== EXERCISE ==
Look through the records below for the line with "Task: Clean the" and the line with "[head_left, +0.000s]", then return those lines and all lines between, exactly.

[Stored entries]
___
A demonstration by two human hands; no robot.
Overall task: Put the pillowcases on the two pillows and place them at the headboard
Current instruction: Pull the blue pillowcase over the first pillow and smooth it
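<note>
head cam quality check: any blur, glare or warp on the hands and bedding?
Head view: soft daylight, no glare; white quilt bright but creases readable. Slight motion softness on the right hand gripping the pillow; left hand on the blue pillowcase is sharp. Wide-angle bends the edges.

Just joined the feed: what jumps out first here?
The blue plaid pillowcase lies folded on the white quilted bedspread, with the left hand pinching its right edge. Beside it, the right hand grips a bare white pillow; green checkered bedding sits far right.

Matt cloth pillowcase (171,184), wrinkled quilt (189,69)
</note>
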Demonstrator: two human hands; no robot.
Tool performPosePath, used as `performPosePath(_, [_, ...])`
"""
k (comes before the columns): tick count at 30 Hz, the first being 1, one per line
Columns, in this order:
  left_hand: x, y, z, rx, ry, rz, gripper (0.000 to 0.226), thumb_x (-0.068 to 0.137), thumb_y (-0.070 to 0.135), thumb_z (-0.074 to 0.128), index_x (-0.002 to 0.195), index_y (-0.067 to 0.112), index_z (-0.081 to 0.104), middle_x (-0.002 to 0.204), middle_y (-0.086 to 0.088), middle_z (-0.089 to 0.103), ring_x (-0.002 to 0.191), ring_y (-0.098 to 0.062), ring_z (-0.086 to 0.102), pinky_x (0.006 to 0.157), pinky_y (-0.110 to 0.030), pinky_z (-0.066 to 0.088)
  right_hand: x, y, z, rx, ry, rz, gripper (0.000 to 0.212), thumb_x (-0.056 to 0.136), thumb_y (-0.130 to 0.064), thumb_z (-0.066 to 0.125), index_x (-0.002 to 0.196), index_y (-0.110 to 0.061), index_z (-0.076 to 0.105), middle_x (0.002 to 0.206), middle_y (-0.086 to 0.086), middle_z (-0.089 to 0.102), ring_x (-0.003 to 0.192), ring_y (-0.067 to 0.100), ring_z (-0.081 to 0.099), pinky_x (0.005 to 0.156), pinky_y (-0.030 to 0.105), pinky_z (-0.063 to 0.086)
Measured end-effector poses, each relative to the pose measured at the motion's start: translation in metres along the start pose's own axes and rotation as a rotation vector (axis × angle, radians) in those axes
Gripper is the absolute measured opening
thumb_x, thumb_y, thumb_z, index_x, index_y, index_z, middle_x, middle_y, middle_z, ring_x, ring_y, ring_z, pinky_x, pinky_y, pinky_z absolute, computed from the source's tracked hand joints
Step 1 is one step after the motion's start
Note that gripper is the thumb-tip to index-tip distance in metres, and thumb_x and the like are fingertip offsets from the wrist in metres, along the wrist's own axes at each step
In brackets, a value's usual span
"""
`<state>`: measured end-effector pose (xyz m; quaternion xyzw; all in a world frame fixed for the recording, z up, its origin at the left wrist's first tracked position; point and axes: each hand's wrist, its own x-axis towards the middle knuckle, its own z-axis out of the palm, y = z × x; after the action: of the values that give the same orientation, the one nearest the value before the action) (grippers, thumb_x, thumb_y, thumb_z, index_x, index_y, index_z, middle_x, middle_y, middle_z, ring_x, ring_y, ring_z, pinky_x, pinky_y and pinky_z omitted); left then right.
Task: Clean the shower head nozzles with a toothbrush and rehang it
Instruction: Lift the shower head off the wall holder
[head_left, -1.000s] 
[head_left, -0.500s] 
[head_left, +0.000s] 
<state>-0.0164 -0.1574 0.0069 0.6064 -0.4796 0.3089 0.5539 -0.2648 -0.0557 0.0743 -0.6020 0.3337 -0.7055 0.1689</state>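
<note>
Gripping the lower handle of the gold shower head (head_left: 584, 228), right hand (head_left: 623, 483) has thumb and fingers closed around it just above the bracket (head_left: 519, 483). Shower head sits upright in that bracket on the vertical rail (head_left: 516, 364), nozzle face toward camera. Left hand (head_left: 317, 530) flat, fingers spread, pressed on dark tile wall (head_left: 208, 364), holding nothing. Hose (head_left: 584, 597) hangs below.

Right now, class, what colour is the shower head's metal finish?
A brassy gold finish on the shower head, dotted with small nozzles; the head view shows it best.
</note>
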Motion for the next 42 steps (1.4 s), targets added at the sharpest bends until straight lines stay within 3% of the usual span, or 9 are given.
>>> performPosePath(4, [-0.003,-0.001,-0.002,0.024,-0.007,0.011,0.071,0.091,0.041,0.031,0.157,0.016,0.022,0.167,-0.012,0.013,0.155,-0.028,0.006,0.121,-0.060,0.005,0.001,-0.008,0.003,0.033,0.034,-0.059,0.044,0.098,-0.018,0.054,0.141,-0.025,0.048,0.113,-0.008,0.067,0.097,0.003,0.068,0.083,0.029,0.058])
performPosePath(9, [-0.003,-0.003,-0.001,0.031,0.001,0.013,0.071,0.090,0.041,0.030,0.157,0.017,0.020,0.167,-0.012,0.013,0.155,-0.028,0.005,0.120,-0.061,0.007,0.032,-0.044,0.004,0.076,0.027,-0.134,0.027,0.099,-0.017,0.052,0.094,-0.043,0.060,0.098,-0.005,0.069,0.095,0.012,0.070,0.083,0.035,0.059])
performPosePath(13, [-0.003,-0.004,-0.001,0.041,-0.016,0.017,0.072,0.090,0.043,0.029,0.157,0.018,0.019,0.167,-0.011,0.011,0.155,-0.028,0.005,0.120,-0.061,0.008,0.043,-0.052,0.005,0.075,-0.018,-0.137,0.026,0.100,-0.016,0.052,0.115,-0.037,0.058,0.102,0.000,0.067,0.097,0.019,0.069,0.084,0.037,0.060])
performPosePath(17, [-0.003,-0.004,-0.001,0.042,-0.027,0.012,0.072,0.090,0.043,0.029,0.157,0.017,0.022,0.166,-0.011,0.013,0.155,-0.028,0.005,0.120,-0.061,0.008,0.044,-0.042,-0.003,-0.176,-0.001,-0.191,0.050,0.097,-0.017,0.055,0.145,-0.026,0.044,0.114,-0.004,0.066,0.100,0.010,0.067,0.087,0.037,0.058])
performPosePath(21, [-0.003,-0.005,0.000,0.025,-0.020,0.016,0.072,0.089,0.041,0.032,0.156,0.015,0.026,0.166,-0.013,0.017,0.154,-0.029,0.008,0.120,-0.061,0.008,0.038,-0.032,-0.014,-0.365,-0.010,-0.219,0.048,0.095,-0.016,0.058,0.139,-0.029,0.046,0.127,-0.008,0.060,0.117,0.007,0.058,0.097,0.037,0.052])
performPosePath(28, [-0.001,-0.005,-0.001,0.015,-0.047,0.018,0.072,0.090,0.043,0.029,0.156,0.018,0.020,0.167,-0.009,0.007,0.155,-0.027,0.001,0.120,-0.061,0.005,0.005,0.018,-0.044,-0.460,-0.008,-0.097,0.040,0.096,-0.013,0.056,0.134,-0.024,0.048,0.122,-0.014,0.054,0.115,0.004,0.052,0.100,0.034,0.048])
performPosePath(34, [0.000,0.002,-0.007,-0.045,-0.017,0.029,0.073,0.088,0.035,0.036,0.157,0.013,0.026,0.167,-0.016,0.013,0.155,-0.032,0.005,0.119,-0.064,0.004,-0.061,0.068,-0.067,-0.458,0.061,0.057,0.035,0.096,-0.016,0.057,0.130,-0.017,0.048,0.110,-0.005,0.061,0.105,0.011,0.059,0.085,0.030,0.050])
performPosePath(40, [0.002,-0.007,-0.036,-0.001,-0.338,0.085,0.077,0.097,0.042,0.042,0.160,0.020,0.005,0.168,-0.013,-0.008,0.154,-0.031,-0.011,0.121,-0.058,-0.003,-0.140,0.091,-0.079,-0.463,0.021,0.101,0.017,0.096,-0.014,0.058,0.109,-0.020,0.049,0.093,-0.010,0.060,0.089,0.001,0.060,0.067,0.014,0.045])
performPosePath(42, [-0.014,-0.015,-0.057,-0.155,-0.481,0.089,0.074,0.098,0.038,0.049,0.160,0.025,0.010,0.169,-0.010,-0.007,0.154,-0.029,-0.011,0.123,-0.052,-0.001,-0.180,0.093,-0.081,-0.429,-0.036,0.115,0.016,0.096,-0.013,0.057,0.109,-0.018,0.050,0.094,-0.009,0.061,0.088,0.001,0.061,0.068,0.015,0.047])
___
== RESPONSE ==
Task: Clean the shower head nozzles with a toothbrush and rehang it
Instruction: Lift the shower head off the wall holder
[head_left, -1.000s] 
[head_left, -0.500s] 
[head_left, +0.000s] 

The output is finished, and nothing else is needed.